We recommend a “jumbo” size litter pan, without a hood, like the ExquisiCat (jumbo size) Litter Pan or the Rubbermaid Pets High Sided Litter Pan which controls litter scatter for your Maine Coon cat.  Rubbermaid Pets Cat Litter Caddy and Scoop  and Rubbermaid Pets Litter Mat are also available. It may seem extremely large at first, particularly for a kitten, but in time you will be thankful you got the largest size pan available.

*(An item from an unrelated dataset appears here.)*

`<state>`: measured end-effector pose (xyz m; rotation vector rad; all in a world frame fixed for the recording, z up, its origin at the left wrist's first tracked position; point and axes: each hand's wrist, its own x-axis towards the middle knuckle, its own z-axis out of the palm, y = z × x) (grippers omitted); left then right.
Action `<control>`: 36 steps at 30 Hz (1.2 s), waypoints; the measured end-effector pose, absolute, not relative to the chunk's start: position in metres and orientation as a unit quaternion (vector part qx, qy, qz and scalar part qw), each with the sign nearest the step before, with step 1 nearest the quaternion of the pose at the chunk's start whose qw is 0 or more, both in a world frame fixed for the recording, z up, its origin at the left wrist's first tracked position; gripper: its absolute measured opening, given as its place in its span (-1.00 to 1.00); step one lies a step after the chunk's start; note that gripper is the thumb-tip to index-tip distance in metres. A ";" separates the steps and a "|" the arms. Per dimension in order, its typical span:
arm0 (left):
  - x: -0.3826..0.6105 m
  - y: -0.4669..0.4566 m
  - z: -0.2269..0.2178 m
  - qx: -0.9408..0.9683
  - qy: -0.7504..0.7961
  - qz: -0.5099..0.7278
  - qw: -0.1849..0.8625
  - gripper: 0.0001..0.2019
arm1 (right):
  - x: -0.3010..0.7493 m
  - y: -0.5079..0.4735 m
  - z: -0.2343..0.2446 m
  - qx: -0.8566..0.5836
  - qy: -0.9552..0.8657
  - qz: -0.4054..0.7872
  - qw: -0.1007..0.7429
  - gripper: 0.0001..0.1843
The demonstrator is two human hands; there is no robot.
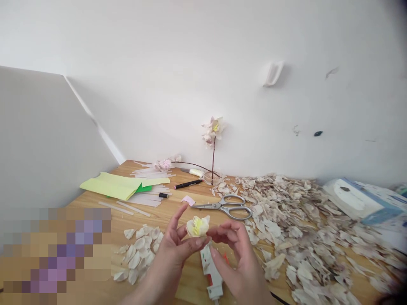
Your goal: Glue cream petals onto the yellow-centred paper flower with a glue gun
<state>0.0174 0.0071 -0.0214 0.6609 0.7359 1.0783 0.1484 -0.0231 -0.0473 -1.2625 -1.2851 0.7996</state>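
A small handmade flower (197, 226) with pale petals and a yellow centre sits between the thumb and fingers of my left hand (171, 250), whose index finger points up. My right hand (237, 254) is at the flower's right side, fingers bent and thumb apart from them; its fingertips are close to the petals, and I cannot tell if they touch. Below the hands lies a white hot glue gun (212, 273), partly hidden by my right hand. Silver scissors (222, 206) rest behind the flower, near a pink scrap (188, 200). A pile of pale petals (140, 250) is left of my left hand.
A large heap of dried petals (295, 220) covers the right side, beside a tissue box (369, 201). A finished flower stem (213, 156) stands by the wall. Yellow-green paper (111, 185), glue sticks (125, 207) and a black marker (188, 184) lie left. The lower left corner is pixelated.
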 end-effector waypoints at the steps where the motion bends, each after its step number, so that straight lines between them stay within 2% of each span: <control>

We use and recommend only healthy, all natural, cat litters. Currently we are using Feline Pine Original Cat Litter. It is composed of 100% all-natural Southern Yellow Pine and is completely safe and healthy for your whole family and Mother Nature. When your cat uses Feline Pine, any ammonia odor is completely neutralized as it binds directly to the pine particles. Their unique drying process ensures that Feline Pine will absorb odors quickly. And the pleasant scent of pine will keep your home smelling fresh, naturally. It is completely biodegradable and can be used as compost. Sweat Scoop, and World's Best are other all natural alternatives you may want to consider based on your own personal preference. These items can be purchased at your local PetSmart or ordered online.

An industrial grade spray bottle like Spraymaster  filled with a dilute (1:20) bleach solution is useful for disinfecting litter boxes. The litter box should be placed in a quiet low traffic area of your home, away from your cat's eating and sleeping areas and be easily accessible by your cat.